The Tarkine est la plus grande forêt pluviale tempérée d'Australie et la seconde de par le monde. C'est aussi la plus grande région sauvage qui ne soit pas classée parc national. Elle figure en recommandation sur la liste du patrimoine mondial de l'Unesco. Ce sont des forêts impénétrables constituées d'eucalyptus, de myrtes géantes, de fougères arborescentes, de hauts résineux et parcourues de nombreuses rivières, qui forment ce qu'il reste de la forêt primaire à l'époque du Gondwana, il y a quelques 65 millions d'années. C'est dans cette région que l'on rencontrait le tigre de Tasmanie, espèce éteinte depuis longtemps. Le meilleur moyen pour visiter cette région ô combien sauvage est de le faire par une balade en bateau le long de la rivière Arthur. C'est ce que j'ai fait.
Je suis passé tout d'abord à la boutique de AR Reflections River Cruises tenue par Kaye pour laisser mon ordinateur à charger. Je me suis vu offrir un thé avec des biscuits. Nous avons un peu discuté, je suis le premier français qu'ils voient par ici. 
Normal, le site ne figure sur aucun guide de tourisme français, encore un truc passé à la trappe. Et la région est si difficile d'accès, coincée au nord ouest par une route qui demande des heures de patience que cela a de quoi en dissuader le plus grand nombre. Seul mon guide « The rough guide to Tasmania » en parle. Un bon bouquin de 390 pages dans lequel je suis toujours plongé. Nous avons parlé de la crise en Europe, qui faisait qu'ils ne voyaient plus d'européens venir, seuls les allemands résistent encore. Je lui ai confié que j'avais fui la crise et l'austérité en m'offrant une cure d'exploration rafraîchissante autour du monde. Elle m'a répondu que je devais avoir un bon boulot pour me le permettre. Pas tant que ça, en fait je dépense peu et investis tout sur les voyages, un tiers de mon salaire. D'autres préfèrent engloutir cette somme dans des crédits immobiliers à enrichir un système de truands : banques, état, municipalités... Question de choix ! 

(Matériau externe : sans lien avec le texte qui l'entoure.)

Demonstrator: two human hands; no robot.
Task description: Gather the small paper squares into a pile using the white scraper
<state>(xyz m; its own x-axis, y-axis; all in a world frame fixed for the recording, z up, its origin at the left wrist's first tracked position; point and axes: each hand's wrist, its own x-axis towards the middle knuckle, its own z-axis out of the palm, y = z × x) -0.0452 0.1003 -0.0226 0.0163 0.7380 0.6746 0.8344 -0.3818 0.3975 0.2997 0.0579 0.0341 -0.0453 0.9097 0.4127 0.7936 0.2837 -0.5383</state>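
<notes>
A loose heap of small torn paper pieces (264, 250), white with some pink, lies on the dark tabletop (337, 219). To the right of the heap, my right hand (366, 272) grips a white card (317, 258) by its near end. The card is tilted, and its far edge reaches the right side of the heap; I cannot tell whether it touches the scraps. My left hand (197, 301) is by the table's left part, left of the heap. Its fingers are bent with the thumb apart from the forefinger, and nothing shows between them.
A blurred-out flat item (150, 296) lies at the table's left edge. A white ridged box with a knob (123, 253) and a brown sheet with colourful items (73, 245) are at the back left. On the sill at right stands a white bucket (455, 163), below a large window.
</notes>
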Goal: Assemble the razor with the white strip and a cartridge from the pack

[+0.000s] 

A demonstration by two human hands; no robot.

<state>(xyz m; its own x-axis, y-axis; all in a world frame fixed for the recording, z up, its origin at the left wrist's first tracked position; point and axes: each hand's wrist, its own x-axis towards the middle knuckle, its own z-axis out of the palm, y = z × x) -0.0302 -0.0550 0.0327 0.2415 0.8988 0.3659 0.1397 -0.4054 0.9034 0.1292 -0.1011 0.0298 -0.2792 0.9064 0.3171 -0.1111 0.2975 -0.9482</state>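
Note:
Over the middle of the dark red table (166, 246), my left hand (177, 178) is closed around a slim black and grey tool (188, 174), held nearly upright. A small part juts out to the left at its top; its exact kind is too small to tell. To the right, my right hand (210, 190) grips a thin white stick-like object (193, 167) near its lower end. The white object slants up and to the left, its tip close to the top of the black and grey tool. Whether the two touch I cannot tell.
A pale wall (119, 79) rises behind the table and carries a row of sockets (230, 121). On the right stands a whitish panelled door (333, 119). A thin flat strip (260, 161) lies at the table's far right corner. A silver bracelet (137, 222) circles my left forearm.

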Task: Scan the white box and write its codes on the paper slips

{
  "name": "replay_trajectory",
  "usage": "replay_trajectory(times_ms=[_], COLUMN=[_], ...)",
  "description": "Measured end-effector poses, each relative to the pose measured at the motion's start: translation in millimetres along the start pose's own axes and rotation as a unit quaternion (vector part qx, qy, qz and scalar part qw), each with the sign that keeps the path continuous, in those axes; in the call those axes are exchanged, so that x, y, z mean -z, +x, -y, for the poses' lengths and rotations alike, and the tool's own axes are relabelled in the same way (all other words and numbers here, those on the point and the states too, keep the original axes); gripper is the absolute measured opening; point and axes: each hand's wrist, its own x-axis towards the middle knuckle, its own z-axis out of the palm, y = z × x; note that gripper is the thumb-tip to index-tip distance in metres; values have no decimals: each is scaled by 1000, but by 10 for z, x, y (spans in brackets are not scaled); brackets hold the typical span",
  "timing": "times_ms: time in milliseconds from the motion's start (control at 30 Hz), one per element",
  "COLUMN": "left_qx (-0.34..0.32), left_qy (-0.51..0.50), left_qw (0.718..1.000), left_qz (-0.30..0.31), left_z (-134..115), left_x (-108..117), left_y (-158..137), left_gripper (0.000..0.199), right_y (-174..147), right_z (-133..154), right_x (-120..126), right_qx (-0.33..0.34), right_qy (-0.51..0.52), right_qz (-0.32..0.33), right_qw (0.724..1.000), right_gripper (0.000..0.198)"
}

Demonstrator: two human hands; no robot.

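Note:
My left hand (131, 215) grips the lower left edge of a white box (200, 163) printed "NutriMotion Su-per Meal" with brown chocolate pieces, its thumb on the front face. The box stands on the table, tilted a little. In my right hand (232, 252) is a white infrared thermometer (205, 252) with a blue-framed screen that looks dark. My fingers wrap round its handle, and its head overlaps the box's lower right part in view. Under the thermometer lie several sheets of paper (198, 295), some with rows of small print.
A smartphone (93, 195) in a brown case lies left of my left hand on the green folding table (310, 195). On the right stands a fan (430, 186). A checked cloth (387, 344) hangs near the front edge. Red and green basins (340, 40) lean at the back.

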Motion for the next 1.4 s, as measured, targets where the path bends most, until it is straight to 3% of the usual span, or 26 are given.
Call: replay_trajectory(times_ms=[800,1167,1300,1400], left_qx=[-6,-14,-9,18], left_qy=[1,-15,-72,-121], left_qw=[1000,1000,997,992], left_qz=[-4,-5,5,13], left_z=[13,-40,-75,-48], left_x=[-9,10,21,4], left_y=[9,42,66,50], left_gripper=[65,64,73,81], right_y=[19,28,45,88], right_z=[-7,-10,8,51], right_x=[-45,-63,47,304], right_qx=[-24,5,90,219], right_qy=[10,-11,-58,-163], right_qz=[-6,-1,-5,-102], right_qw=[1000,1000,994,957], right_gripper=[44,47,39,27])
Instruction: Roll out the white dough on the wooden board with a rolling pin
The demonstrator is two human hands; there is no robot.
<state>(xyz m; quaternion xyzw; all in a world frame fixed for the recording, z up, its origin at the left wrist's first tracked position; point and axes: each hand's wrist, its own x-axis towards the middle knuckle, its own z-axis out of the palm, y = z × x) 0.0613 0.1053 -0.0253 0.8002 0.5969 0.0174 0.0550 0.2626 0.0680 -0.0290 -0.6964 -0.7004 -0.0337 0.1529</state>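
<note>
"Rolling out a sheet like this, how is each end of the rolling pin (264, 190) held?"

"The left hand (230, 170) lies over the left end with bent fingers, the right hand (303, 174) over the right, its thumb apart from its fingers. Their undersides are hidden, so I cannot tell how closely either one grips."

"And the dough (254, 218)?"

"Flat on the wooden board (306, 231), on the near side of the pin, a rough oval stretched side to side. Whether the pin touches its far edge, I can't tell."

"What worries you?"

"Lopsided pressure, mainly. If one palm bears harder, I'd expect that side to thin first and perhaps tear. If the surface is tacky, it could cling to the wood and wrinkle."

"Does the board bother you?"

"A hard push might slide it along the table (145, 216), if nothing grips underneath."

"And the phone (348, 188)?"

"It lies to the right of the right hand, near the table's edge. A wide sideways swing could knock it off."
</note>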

Les gens pensent que je suis radin. En fait je suis économe et déteste dépenser de l'argent dans quelque chose de futile qui ne m'apporte pas de plaisir. C'est différent. Alors j'économise et cela me permet ensuite de financer un voyage comme celui ci. Je ne pense pas qu'un radin partirait faire un tour du monde, claquant des milliers d'euros dont à la fin il ne restera rien à part des souvenirs. Et si je voyage autant que possible en camping sauvage c'est que la formule me plaît. Je suis libre d'aller où je veux quand je veux et de m'arrêter n'importe quand, sans devoir subir des « c'est complet » et payer des fortunes dans des chambres d'hôtel desquelles je ne verrai rien puisque je dors, si je peux, car le plus souvent c'est bruyant et on doit se farcir les allées et venues d'autres personnes qui n'ont pas le même rythme de vie que soi. Le camping sauvage c'est l'aventure, la liberté et le contact avec la nature. Les animaux vont et dorment où ils veulent. Pourquoi nous a-t-on enlevé ce droit ?



Nous sommes 9 à partir en croisière ce matin. Départ à 10h15. Le bateau a un pont supérieur qui offre une vue à 360 degrés, à la différence du bateau d'une autre compagnie qui propose cette excursion. C'est pour ça que je les ai choisis, avec le fait aussi que la sortie dure plus longtemps que l'autre. Nous avons été accueillis par Rob, un petit vieux sans âge, alerte mais un brin maniaque. Son bateau c'est quelque chose. D'emblée il m'a demandé de me mettre à tel endroit pour équilibrer le navire. Il faut aussi s'essuyer les pieds avant de monter. Le reste de la troupe c'est un père avec ses deux enfants, sa femme étant restée à terre car malade et 4 vieux en goguette d'Adélaïde. Que des australiens. Après avoir fait un bref tour vers l'embouchure de la rivière, qui passe entre des dunes de sable jonchées de troncs d'arbres morts et de bois flotté, battues par un vent cinglant et glacial, nous avons fait demi tour pour pénétrer dans la forêt. L'aventure pouvait commencer...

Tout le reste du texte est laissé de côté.